== PROBLEM DETAILS ==
Please output, without any change, the lines of the material below from the very first through the one with "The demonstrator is".

== DATA BELOW ==
::::::::::

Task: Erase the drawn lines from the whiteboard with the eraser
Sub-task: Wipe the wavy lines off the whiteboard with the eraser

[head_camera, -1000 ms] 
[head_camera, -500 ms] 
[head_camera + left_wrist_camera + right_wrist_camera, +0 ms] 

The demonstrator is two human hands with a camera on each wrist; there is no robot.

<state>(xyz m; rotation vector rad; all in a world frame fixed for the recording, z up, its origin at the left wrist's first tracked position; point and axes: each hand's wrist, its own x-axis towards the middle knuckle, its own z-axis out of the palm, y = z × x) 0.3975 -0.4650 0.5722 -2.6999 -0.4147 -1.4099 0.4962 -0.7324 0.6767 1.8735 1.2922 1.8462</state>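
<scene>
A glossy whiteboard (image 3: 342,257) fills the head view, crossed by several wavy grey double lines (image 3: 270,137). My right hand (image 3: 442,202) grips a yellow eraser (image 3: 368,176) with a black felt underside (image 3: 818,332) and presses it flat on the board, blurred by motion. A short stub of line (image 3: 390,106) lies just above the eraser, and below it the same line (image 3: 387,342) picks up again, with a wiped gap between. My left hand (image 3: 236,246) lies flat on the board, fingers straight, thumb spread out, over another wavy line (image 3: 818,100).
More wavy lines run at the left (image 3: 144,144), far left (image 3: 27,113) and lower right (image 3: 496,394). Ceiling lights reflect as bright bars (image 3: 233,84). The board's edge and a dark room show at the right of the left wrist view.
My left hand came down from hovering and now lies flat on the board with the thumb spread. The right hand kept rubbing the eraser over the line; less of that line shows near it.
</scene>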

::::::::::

== OUTPUT ==
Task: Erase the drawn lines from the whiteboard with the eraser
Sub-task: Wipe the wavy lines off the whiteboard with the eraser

[head_camera, -1000 ms] 
[head_camera, -500 ms] 
[head_camera + left_wrist_camera + right_wrist_camera, +0 ms] 

The demonstrator is two human hands with a camera on each wrist; there is no robot.

This exercise has been worked through to completion.